A Oeste tudo de novo

Com o abrir da porta, a coesão vivida até agora vai abrir brechas e, por muito que isto possa doer, os tempos que se aproximam serão muito mais complicados e confusos.

“Portugal parou mais cedo. Vinha do Leste e eles estão um pouco mais a Oeste e, portanto, conseguiram parar um pouco mais cedo.
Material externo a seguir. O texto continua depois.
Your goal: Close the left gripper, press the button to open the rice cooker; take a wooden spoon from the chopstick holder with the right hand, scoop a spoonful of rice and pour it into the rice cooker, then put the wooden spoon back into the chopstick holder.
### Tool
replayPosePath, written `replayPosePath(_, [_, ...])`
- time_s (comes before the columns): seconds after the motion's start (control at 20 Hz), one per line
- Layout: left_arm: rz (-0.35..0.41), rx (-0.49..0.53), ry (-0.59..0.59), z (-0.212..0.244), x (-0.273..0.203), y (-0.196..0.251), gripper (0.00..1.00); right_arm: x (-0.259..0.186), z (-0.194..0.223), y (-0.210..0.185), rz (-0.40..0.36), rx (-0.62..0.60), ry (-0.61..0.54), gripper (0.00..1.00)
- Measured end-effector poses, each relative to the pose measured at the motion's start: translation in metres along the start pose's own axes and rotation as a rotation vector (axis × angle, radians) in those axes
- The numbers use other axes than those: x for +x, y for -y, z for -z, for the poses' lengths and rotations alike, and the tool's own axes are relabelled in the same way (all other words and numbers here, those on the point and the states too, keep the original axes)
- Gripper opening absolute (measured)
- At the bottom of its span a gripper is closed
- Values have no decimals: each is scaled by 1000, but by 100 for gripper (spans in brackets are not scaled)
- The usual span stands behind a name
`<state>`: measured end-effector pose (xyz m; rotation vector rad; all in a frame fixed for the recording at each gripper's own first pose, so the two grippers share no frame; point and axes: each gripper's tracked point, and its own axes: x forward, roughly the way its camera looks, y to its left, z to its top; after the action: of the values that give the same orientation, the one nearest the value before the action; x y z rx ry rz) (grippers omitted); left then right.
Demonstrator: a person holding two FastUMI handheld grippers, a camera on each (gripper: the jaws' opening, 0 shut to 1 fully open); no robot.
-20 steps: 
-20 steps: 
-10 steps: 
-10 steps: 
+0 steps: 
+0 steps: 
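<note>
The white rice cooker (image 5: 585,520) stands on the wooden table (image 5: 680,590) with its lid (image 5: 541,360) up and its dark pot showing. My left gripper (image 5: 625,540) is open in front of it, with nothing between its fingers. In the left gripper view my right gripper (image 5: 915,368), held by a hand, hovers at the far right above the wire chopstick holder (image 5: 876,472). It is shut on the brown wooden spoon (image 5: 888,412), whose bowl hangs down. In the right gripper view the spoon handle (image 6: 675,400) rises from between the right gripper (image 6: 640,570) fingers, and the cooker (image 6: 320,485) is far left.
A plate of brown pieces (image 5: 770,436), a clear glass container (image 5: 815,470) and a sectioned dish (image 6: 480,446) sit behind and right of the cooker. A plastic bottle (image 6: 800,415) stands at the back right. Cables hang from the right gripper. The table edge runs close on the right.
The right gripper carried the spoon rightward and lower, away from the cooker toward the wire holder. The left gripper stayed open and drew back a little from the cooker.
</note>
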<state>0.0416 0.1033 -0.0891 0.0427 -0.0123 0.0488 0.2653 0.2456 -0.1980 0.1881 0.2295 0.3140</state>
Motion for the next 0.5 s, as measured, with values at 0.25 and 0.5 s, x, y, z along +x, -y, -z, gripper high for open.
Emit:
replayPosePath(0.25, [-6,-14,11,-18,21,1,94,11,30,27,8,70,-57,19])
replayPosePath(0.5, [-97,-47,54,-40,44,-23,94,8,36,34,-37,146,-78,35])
Houve um comportamento por parte da sociedade como um todo e por parte das forças políticas muito mais compactas, de entreajuda.” Numa entrevista no jornal El País, esta foi a forma que Teresa Ribera, ministra espanhola da Transição Ecológica, encontrou para justificar os bons resultados de Portugal quando comparados com o seu país.

A justificação geográfica é para rir, mas a coesão na resposta, que por tão descarado contraste tem suscitado a inveja da esquerda espanhola, é uma verdade e terá certamente contribuído para que o país possa entrar numa nova fase da sua convivência com a covid-19. Mas está a acabar.

Até agora temo-nos sentido – mesmo que isto não corresponda com rigor ao que aconteceu à totalidade da população – como que irmanados por esta obrigação de isolamento social em nossas casas. Mas com o abrir da porta, este pacto vai, com naturalidade, abrir brechas e, por muito que isto possa doer, os tempos que se aproximam serão muito mais complicados e confusos que aqueles que vivemos até agora.

A reclusão social manteve em suspenso os problemas de inúmeras áreas que não só estão a ser atingidas fortemente pela paralisação da economia, como vão continuar a ser impactadas pela necessidade de prosseguir a sua actividade com as limitações impostas pela necessidade de continuar a conter a propagação do vírus.

Pense-se nos transportes. Se já existiam problemas de oferta quando se discutia o programa dos passes gratuitos, como vai ser agora com lotação a dois terços? Pense-se nos restaurantes. Quantos conseguirão funcionar só com metade da lotação? Pense-se no turismo. Estamos preparados para receber de braços abertos os turistas estrangeiros que são a razão da indústria hoteleira? Pense-se...

Com a avaliação da sua actuação até agora quase focada nas áreas da saúde e do ensino, o Governo precisa de mostrar o que vale a sua resposta em inúmeras outras áreas, com a economia a crescer como prioridade número um. Os erros vão aumentar, as críticas, como é desejável numa sociedade aberta, vão-se multiplicar. O Governo tem de revelar capacidade de encontrar respostas claras se não quer desbaratar rapidamente a tal coesão que vai ser preciso continuar a evocar para o controlo da epidemia. Se a partir de hoje muita coisa vai parecer nova, se muitos outros problemas vão brotar, o certo é que o maior, o vírus, ainda é o mesmo.